- [Exercise aim]
Look for "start" in the material below and show each line that contains it.
───── Extracted entries ─────
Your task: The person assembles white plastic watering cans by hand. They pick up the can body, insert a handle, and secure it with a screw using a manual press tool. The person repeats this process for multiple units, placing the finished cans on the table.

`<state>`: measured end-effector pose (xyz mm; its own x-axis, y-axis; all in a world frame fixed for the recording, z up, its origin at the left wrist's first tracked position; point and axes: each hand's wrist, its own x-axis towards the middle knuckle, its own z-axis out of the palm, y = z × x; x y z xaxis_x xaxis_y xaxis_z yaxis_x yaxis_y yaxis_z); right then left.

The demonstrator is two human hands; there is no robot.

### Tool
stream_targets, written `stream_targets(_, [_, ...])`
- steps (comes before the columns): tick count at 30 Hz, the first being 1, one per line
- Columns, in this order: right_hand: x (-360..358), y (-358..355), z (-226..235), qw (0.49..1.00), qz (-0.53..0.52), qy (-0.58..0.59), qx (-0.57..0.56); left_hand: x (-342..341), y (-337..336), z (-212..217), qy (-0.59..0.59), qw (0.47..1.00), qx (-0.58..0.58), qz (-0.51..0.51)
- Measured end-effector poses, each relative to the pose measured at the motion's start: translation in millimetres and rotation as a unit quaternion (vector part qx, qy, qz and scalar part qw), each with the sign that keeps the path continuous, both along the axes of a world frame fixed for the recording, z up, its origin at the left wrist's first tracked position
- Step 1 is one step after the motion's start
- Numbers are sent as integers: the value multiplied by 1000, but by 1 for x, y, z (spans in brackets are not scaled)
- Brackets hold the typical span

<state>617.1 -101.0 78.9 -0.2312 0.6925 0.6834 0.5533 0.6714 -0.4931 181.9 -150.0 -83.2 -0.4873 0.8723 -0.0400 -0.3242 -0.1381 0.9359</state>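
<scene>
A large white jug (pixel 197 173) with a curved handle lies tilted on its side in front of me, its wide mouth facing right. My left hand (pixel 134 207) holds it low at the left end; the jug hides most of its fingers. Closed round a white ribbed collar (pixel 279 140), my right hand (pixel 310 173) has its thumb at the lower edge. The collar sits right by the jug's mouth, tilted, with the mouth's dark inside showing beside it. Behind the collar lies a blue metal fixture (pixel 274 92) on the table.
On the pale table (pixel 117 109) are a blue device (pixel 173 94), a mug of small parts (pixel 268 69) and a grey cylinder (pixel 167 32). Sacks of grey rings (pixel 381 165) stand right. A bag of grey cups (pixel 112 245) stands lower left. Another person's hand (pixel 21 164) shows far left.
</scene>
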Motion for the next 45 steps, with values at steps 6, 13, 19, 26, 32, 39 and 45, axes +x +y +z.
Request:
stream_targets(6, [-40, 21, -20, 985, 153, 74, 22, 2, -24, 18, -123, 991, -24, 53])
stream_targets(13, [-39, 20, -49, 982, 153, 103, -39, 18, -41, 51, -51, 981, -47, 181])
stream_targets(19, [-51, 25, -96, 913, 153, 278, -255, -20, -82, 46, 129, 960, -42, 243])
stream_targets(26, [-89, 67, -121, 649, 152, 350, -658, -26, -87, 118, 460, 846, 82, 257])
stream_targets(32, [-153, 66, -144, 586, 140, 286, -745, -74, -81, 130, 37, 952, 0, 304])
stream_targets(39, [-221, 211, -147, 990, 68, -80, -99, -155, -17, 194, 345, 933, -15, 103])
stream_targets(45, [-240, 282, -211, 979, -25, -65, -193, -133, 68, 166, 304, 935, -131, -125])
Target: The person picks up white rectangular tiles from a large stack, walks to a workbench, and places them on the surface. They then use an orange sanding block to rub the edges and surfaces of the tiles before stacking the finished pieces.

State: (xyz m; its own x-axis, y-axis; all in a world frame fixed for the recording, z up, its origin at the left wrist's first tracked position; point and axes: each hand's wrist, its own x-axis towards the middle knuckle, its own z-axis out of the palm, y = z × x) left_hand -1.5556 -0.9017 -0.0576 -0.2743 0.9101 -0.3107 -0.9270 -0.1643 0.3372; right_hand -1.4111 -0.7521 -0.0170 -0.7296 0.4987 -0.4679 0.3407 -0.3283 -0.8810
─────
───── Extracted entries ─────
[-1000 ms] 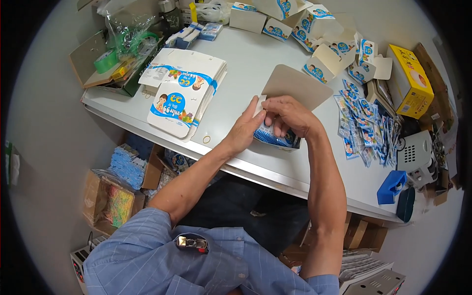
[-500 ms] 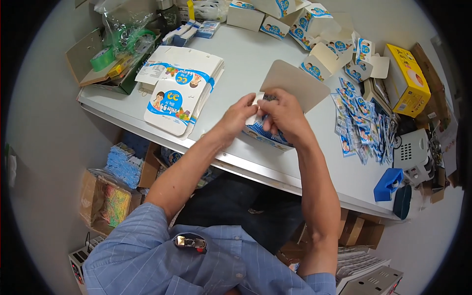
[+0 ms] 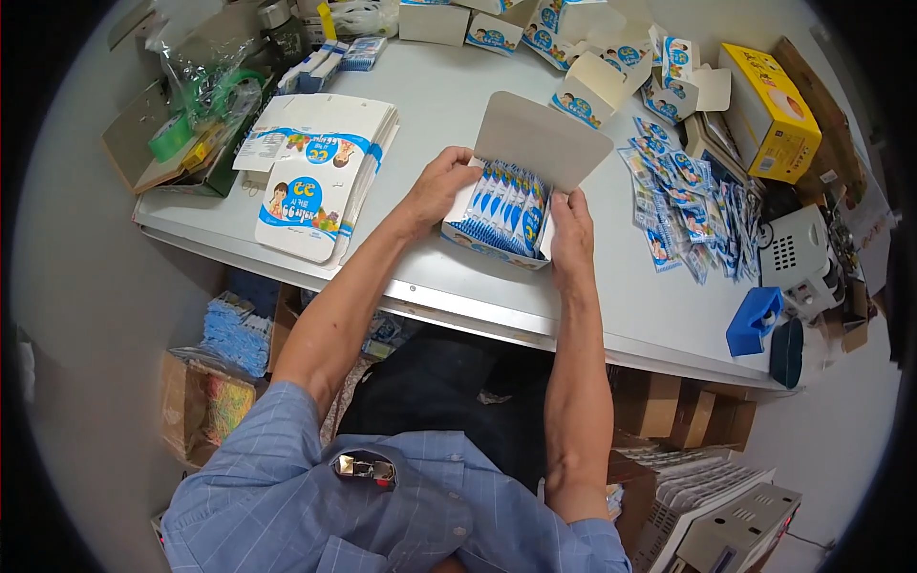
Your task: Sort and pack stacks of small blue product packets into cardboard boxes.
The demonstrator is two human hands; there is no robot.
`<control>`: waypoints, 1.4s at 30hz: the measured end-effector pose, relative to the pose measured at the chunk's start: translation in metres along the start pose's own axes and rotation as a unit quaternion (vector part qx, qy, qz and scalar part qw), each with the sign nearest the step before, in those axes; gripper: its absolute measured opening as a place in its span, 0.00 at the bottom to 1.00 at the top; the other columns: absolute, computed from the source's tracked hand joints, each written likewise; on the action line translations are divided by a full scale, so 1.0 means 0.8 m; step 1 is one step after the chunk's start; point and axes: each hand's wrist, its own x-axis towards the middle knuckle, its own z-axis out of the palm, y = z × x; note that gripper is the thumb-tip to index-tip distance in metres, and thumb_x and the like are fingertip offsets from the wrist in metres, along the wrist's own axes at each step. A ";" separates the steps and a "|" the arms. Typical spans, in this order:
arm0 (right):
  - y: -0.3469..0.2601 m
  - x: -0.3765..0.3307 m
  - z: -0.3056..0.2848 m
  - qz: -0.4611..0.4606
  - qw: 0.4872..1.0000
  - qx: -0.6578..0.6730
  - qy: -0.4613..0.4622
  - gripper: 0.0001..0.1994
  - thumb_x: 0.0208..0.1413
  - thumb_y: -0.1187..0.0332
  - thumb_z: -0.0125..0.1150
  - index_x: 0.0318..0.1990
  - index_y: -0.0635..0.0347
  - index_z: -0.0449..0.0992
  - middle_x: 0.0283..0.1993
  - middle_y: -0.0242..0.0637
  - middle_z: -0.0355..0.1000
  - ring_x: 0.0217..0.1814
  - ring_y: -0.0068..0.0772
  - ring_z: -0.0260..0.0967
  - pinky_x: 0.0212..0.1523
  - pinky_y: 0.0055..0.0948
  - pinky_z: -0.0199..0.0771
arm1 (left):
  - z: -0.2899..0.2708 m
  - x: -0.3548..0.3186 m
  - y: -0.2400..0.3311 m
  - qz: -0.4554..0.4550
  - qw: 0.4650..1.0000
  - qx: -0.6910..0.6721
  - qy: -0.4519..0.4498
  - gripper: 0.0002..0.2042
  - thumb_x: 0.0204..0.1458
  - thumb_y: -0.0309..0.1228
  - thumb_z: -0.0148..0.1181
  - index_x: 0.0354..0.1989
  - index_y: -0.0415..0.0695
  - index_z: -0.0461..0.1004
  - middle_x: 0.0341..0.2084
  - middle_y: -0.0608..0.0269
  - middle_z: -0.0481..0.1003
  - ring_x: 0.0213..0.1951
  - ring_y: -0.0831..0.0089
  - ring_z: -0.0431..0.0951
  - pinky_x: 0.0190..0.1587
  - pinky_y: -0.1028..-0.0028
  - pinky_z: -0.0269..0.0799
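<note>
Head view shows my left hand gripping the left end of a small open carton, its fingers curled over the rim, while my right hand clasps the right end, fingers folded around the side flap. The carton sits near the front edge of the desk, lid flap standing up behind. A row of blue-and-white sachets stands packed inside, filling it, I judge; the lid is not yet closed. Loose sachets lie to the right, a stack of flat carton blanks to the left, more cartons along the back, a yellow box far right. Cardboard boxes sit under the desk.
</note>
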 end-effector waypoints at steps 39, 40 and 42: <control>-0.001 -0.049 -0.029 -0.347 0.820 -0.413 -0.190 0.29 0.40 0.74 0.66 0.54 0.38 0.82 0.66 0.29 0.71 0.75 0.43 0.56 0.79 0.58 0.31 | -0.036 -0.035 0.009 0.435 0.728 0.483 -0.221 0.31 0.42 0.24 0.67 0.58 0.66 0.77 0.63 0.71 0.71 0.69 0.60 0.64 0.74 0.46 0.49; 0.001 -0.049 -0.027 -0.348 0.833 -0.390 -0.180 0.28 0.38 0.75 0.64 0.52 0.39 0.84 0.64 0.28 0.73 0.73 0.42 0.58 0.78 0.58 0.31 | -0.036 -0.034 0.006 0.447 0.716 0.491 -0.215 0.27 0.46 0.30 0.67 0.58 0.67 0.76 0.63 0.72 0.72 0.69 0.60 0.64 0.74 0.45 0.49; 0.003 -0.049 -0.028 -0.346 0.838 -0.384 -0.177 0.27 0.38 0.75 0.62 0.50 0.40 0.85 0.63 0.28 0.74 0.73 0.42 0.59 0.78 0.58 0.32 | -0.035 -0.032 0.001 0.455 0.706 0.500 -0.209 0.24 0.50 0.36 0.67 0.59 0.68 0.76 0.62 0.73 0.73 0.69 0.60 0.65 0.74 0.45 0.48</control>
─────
- [Task solution]
- Measured end-effector poses, each relative to the pose measured at the motion's start: translation in millimetres and rotation as a unit quaternion (vector part qx, qy, qz and scalar part qw), each with the sign that keeps the path continuous, both along the axes of a world frame fixed for the recording, z up, its origin at the left wrist's first tracked position
- Step 1 is one step after the motion's start
`<control>`: waypoints, 1.4s at 30hz: the measured end-effector pose, relative to the pose measured at the chunk's start: translation in metres along the start pose's own axes and rotation as a unit quaternion (vector part qx, qy, qz and scalar part qw), each with the sign nearest the step before, in those axes; gripper: its absolute measured opening as a place in its span, 0.00 at the bottom to 1.00 at the top; the other columns: absolute, computed from the source's tracked hand joints, each written likewise; on the action line translations are divided by a full scale, so 1.0 means 0.8 m; step 1 is one step after the chunk's start; point and axes: each hand's wrist, its own x-axis towards the middle knuckle, its own z-axis out of the palm, y = z × x; note that gripper is the thumb-tip to index-tip distance in metres, and thumb_x and the like are fingertip offsets from the wrist in metres, along the wrist's own axes at each step. A ";" separates the steps and a "|" the arms. Typical spans, in this order:

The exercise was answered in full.